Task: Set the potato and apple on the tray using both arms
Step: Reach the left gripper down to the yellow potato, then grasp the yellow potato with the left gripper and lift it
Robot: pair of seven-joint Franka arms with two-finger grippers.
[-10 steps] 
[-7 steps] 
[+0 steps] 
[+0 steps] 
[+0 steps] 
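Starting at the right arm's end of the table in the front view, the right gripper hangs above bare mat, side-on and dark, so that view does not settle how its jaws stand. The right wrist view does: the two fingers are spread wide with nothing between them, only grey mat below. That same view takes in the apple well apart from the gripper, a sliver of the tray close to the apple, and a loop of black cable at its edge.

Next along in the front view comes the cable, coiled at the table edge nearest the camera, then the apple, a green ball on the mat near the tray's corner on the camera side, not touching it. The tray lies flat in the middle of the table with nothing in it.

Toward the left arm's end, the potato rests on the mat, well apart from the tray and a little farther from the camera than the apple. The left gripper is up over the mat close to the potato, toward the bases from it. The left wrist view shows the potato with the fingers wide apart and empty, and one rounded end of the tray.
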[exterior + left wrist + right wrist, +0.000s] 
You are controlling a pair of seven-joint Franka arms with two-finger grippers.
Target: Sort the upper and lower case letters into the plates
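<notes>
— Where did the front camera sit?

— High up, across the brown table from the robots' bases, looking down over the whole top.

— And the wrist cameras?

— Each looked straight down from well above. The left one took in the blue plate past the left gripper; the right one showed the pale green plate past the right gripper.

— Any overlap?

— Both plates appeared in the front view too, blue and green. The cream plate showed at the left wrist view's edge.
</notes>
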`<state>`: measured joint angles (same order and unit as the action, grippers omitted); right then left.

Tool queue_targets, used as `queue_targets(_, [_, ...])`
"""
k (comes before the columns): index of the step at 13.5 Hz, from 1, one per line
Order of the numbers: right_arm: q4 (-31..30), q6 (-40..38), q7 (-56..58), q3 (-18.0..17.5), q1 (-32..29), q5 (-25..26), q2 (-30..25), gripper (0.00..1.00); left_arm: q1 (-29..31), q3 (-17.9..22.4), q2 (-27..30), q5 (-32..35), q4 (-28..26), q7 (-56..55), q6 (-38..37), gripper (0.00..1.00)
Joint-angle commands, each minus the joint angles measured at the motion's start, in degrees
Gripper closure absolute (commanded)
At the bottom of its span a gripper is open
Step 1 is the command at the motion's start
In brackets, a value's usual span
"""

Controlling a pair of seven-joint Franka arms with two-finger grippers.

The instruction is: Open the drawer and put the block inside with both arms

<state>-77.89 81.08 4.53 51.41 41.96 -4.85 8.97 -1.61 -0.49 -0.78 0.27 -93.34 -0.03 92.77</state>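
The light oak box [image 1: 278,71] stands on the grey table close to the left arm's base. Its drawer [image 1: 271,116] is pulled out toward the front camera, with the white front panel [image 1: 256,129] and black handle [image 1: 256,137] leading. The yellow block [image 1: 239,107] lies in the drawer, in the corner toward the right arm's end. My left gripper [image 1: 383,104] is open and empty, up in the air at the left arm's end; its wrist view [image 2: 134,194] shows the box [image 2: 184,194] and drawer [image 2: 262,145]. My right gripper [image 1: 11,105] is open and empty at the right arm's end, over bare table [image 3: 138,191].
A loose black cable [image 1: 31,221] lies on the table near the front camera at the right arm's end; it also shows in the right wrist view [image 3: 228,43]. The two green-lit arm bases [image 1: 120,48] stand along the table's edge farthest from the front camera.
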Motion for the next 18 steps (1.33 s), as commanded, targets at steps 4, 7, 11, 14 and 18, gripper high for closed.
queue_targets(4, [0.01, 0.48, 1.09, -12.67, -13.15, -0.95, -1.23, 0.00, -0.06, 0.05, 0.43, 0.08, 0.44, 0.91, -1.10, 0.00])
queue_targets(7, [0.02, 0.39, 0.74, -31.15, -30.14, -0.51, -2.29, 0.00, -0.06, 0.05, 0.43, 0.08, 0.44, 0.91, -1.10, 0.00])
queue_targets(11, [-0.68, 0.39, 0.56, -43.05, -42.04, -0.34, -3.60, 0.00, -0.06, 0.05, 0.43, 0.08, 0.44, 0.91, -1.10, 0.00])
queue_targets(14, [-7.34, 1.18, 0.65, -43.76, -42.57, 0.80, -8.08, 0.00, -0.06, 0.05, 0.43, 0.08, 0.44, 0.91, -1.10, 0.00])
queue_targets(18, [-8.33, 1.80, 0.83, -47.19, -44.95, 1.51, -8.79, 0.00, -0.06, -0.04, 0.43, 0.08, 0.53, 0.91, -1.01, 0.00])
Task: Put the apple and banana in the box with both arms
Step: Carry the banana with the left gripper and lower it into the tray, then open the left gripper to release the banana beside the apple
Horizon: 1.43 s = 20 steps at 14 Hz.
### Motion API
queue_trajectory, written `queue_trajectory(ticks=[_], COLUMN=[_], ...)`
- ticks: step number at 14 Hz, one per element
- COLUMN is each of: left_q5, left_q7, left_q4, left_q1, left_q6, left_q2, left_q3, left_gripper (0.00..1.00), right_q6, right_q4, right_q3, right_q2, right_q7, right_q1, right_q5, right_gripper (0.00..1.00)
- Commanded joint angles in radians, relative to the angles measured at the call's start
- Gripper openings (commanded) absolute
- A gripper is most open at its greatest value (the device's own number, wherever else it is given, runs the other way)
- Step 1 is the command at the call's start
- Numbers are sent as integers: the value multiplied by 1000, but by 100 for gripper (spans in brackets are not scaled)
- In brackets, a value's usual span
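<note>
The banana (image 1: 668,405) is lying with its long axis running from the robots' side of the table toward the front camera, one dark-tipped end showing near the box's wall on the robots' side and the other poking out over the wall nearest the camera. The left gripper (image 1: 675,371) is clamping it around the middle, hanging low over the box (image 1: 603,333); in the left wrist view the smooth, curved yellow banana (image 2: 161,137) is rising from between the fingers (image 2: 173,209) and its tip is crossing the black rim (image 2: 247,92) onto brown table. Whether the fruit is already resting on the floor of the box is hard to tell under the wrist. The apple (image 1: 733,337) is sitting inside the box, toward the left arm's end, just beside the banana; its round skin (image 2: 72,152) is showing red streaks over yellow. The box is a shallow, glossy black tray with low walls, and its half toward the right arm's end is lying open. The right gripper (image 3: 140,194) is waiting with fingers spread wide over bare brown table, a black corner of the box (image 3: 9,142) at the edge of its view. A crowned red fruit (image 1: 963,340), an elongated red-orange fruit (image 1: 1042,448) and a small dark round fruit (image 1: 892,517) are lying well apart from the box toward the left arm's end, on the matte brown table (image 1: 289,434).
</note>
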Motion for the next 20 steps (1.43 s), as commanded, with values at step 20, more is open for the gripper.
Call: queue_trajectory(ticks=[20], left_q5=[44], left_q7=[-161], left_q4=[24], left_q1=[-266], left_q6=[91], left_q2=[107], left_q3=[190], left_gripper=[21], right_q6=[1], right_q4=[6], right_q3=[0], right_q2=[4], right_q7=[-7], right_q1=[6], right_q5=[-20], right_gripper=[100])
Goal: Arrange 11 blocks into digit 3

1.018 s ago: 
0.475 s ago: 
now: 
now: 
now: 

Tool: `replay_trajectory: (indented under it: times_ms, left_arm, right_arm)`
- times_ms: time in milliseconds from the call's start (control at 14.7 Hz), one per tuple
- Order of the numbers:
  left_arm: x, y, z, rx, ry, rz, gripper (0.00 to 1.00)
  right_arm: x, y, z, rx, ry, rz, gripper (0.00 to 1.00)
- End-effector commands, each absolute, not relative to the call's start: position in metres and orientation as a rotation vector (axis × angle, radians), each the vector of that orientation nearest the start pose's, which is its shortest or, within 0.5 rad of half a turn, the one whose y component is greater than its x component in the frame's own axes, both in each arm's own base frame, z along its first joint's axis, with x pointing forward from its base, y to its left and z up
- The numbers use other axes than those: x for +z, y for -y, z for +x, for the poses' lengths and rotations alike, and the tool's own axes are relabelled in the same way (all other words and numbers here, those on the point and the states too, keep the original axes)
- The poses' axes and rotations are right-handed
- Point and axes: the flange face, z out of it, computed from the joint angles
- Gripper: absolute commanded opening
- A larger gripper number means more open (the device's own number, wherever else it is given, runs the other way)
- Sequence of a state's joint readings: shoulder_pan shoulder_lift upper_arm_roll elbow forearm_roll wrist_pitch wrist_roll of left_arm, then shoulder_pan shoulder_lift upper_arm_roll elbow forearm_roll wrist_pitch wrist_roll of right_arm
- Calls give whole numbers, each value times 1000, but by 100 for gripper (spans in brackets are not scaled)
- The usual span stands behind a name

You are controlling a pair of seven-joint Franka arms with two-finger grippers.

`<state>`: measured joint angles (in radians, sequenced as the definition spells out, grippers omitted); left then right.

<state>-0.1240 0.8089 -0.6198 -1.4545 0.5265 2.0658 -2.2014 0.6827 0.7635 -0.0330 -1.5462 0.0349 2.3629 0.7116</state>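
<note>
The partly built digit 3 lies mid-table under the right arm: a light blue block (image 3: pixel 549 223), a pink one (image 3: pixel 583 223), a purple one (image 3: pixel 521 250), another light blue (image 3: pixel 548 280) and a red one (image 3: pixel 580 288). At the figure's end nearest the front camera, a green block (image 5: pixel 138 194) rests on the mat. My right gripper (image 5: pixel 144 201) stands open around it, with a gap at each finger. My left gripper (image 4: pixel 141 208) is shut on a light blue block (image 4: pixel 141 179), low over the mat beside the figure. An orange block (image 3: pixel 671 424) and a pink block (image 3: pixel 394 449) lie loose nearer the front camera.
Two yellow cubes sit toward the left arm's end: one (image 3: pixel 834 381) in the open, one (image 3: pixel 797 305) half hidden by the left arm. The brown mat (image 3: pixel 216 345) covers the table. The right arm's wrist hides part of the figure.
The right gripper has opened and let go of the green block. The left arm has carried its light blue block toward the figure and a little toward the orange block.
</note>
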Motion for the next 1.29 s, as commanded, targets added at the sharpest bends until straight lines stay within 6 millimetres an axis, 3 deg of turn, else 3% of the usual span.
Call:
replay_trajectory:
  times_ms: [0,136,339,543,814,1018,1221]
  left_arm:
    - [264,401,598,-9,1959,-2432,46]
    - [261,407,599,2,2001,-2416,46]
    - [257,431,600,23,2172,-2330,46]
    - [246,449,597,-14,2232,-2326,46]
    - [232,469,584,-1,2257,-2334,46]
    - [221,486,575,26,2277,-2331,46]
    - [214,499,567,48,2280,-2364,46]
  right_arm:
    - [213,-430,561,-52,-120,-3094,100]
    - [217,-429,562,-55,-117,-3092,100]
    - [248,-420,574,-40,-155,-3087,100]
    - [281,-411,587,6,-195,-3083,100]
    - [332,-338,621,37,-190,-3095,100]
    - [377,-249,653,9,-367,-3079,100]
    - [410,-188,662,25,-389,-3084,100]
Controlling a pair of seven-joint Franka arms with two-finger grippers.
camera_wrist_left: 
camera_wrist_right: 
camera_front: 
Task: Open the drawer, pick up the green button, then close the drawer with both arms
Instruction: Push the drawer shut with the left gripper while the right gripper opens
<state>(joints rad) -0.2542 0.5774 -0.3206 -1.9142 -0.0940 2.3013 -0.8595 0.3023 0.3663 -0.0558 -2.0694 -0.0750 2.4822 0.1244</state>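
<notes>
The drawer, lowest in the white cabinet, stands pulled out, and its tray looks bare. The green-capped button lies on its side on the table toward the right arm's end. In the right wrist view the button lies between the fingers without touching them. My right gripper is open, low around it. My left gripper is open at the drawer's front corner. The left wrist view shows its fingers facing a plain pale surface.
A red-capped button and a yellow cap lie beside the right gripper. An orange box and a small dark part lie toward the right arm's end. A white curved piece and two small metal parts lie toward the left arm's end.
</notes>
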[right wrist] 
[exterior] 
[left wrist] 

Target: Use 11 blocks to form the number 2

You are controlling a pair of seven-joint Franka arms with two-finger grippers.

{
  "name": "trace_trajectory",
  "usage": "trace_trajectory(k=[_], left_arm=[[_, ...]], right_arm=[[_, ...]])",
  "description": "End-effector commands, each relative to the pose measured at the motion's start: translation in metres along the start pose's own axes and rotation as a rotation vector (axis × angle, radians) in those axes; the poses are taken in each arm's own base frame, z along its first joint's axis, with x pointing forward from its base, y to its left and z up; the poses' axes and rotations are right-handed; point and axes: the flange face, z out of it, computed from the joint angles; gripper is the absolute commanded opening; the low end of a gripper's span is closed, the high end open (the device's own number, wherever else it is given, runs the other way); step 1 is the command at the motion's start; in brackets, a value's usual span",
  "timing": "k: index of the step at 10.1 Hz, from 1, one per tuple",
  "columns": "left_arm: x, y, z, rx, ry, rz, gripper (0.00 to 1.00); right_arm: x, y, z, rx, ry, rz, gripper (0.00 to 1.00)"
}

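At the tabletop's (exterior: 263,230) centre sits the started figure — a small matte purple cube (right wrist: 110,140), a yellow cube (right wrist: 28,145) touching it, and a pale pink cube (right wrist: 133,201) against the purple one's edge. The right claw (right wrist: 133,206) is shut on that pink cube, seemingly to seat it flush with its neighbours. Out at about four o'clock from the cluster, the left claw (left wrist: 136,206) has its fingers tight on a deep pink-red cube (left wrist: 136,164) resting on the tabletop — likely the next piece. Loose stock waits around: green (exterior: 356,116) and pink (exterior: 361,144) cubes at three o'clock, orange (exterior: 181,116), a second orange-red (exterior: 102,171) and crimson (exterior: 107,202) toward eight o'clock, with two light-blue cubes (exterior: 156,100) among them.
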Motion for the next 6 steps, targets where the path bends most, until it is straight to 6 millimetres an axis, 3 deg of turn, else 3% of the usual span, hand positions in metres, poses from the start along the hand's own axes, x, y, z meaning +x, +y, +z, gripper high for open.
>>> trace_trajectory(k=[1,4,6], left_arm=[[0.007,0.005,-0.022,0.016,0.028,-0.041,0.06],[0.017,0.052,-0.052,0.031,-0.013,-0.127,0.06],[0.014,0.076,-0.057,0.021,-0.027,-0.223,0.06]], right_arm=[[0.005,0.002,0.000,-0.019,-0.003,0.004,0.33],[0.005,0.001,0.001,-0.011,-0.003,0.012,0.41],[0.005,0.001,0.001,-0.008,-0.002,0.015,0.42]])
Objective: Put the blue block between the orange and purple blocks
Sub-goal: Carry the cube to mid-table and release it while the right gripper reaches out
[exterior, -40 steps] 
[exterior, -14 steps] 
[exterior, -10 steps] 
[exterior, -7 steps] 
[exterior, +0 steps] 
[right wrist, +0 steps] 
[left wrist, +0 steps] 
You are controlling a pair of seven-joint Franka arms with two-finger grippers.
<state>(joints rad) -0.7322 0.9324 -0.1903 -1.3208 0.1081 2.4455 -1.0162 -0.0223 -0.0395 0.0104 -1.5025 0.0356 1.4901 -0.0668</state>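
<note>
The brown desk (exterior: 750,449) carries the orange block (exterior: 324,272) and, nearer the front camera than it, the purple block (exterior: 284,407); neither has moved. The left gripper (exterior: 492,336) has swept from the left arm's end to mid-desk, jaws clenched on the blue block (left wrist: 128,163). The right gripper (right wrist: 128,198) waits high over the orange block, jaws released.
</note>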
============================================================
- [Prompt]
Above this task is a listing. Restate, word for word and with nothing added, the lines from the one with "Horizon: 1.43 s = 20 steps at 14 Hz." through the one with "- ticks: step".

- [Answer to this problem]
Horizon: 1.43 s = 20 steps at 14 Hz.
### Motion API
queue_trajectory, written `queue_trajectory(ticks=[_], COLUMN=[_], ...)`
- ticks: step number at 14 Hz, one per element

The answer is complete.